Reds’ Larkin, Cubs’ Santo Inducted Into Baseball Hall of Fame
Former Cincinnati Reds shortstop Barry Larkin was inducted into the National Baseball Hall of Fame after a 19-year career that included the 1995 National League Most Valuable Player award.
A 12-time All-Star, Larkin received 86 percent of the 573 ballots submitted by members of the Baseball Writers Association of America. He was inducted today into the Cooperstown, New York-based Hall of Fame along with Ron Santo, the late Chicago Cubs third baseman who was elected with 15 votes from the 16 members of the Golden Era Committee late last year.
Larkin thanked his parents and former teammates including Pete Rose, Eric Davies, Dave Parker, Buddy Bell and Dave Concepcion in his speech.
“My inclusion in the Hall of Fame is the ultimate validation,” Larkin said. “I want to thank you all for helping me along the way.”
Larkin, who was on the ballot for the third year, garnered 62 percent of votes in 2011, a year after receiving 52 percent. Nominees need at least 75 percent approval for induction and this is the fourth time in seven years that only one player was voted into the hall by the writers’ association.
In a career spent entirely with the Reds, Larkin had 2,340 hits, 198 home runs and stole 379 bases to go with a .295 batting average. In 1990, he batted .353 to help the Reds win the World Series. Larkin, 48, joins former catcher Johnny Bench as the only two players who spent their entire careers with the Reds to be elected.

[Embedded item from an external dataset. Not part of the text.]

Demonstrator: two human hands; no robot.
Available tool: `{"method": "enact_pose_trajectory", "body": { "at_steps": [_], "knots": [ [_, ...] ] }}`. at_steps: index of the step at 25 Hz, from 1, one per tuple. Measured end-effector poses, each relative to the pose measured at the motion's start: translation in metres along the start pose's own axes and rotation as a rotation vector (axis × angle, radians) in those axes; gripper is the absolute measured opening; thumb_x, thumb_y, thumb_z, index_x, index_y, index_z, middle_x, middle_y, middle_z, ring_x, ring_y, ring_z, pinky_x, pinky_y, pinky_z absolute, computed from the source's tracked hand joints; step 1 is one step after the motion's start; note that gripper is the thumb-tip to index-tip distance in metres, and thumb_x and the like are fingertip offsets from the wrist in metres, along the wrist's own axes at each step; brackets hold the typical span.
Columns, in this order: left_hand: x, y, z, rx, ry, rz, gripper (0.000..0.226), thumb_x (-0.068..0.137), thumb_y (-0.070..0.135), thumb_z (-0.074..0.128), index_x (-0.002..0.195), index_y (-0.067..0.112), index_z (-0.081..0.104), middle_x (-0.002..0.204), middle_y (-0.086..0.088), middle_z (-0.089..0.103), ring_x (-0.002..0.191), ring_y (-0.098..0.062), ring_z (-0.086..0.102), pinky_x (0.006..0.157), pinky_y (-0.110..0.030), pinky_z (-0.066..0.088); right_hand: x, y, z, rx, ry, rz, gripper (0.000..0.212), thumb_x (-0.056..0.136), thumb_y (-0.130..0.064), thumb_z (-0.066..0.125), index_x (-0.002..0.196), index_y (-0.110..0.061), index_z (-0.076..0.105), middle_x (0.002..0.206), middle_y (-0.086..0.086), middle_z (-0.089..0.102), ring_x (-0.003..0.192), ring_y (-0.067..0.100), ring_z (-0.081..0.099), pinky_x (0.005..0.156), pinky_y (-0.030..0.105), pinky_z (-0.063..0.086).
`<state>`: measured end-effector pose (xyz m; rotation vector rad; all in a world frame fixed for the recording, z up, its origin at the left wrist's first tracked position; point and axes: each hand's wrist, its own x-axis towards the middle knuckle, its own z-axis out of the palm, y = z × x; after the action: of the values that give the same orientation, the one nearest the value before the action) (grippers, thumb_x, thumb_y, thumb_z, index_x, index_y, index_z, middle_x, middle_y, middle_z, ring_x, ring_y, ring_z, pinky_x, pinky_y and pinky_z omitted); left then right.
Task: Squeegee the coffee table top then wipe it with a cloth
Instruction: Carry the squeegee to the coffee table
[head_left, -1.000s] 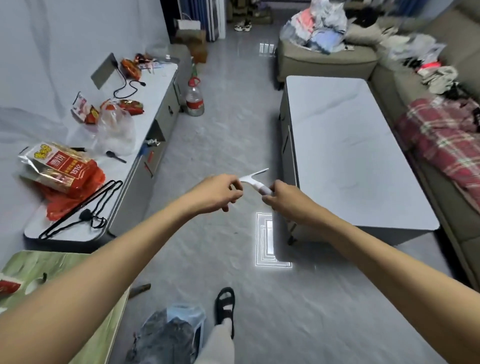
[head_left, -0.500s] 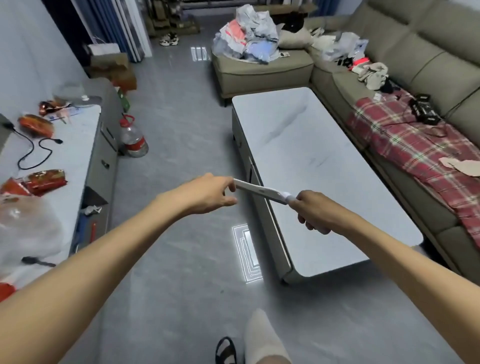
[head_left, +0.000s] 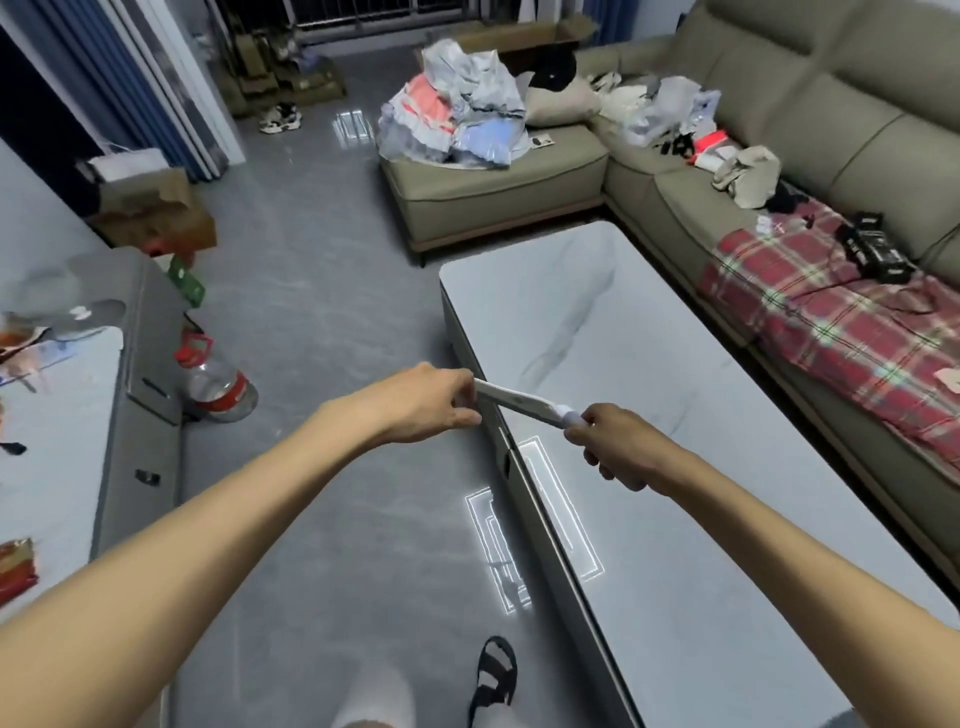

“I am so looking forward to being part of that elite team, reaching baseball immortality,” Larkin said in January after he was elected. “I am so phenomenally proud.”
Santo, a nine-time All-Star who battled diabetes throughout his career, died in December 2010 at the age of 70. He had 342 home runs and won five Gold Gloves for his defense while playing for the Chicago Cubs and White Sox from 1960 through 1974.
“This is not a sad day,” Vicki Santo said in her acceptance speech on behalf of her late husband. “This is a very happy day. It’s an incredible day for an incredible man, a man who lived an extraordinary life to its fullest.”
Former New York Yankees center fielder Bernie Williams, who was on the ballot for the first time, received 10 percent of the vote, while 20-year veteran Ruben Sierra drew no votes and was removed from the list.
Jack Morris received 67 percent, while Jeff Bagwell (56 percent), Lee Smith (51 percent), Tim Raines (49 percent), Edgar Martinez (37 percent), Alan Trammell (37 percent), Fred McGriff (24 percent), Larry Walker (23 percent) and Mark McGwire (20 percent) also came up short.
Next year’s class of new candidates will include Barry Bonds, the major league career home run leader and seven-time NL MVP, and Roger Clemens, a 300-game winner and record seven-time recipient of his league’ of his league’s Cy Young Award as the best pitcher.
Bonds was convicted of obstructing a federal investigation into steroid use in baseball and Clemens last month was found not guilty of lying to Congress about his use of performance- enhancing drugs.